Aviation Accidents

Korean Airlines Flight 007: The Shootdown

There is no doubt that the political atmosphere around the globe was very tense and undelightful during the Cold War. Many unfortunate and galling events took place during this era in every area. People were forced to live under unacceptable conditions, the world parted into two pieces, and the tension between the nuclear authorities peaked. During such an era, surely, many innocent people also suffered. And Korean Airlines Flight 007, an unforgivable blot in the history of aviation is one of the events for such. Today, we will look into the events that took place in the shootdown of the Boeing 747 that belonged to Korean Airlines on September 1st, 1983.

Korean Airlines Flight 007
Korean Airlines Flight 007 – Time Magazine

The Unfortunate Event That Took 269 Lives

On 1 September 1983, a Boeing 747 that belonged to Korean Airlines was scheduled to take off from New York, and arrive at Seoul via Anchorage, Alaska. The flight was planned to set out at 00:25 EDT from John F. Kennedy International Airport.
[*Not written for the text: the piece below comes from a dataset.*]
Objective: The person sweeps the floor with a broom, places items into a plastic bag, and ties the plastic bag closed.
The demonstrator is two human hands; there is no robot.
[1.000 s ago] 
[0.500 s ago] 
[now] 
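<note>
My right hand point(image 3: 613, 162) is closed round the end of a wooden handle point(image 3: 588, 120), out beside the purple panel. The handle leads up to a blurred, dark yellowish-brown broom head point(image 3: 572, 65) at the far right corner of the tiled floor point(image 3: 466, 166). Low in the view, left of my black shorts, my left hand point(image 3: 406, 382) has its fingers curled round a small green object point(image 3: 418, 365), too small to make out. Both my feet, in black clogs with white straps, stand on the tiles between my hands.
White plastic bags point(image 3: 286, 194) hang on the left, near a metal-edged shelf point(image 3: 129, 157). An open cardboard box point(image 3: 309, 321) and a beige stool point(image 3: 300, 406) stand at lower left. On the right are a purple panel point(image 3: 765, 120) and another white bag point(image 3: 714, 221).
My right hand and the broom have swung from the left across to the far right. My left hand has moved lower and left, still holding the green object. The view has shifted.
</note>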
The first captain of the flight was Captain Chun Byung-in at the age of 45, the first flight officer was Son Dong-hui at the age of 47, and the flight officer was Kim Eui-dong (age unknown). The flight was decently booked, with about 80 empty seats in total.

After the plane took off from John F. Kennedy Airport at 00:25 EDT, it landed at Anchorage, Alaska for refueling. The plane uneventfully took off from Anchorage, and started ascending on its assigned route. The assigned route for the Korean Airlines’ Boeing 747 was known as R-20 (Romeo Two Zero), and it was ranging only 17.5 miles (28.16 km) from what was then the Soviet Air Space near Kamchatka Peninsula.

The R-20 route had a total of 10 waypoints that airplanes could use for navigation and make sure that they are on the right route. The coordinates of these waypoints were also used for auto-pilot to set optimum courses between waypoints in INS mode.

All modern aircrafts have multiple auto-pilot navigation systems, which determines by what parameters the autopilot will determine its course. The Boeing 747 that belonged to Korean Airlines had four different auto-pilot modes, each of which worked with a different principle. The captain of the flight 007 enabled HEADING mode during the take-off, which basically meant that the auto-pilot was going to follow a magnetic course set by the pilot. However, this mode was not very suitable for certain situations, since the rate of accuracy is lower in some cases when compared to INS.

The captain was supposed to switch from HEADING to INS once the take-off was complete and the aircraft had reached the cruising altitude, but when the airplane is already more than 7.5 miles away from set INS waypoints, the auto-pilot automatically decides that it needs to follow the set HEADING route. And this was simply what happened with the Korean Airlines Flight 007’s Boeing 747.

The airplane had deviated from its set INS route once it was already 7.5 miles away from the set route, and continued with the set HEADING route, which was as far as over 10 miles in some areas.

28 minutes after take-off, about 175 miles (282 km) west of Anchorage, the airplane was cruising about 5.6 miles (9 km) away from the optimal INS course.

50 minutes after the take-off, when the airplane didn’t check at one of the waypoints of the R-20 route at Bethel, a military radar in Alaska detected that KAL 007 was 12.6 nautical miles (23.3 km) North of where it should have been.

The long distance between the supposed waypoint and the airplane had obscured the VHF (a short range/low latency radio technology) waves to reach to the ground control. However, the King Salmon radar at Alaska was able to track the airplane in real time and determine that it was too far away from the waypoint. For this reason, the ground control requested another KAL flight which was also en route to Seoul (KAL Flight 015) to relay reports to air traffic on KAL 007’s behalf.

At 15:51 UTC, KAL 007 entered the restricted air space owned by the Soviet Union. Shortly after, a Soviet Sukhoi Su-15 interceptor was sent to follow and -if necessary- shoot the Boeing 747. However, this “necessity” situation was overseen by the responsible authorities, and the shootdown was confirmed by them.

The Sukhoi Su-15 shot KAL 007’s Boeing 747 inside restricted Soviet-owned airspace, and a total of 269 innocent people were killed, both due to the flight crew’s carelessness and the malfunctioning Soviet hierarchy system.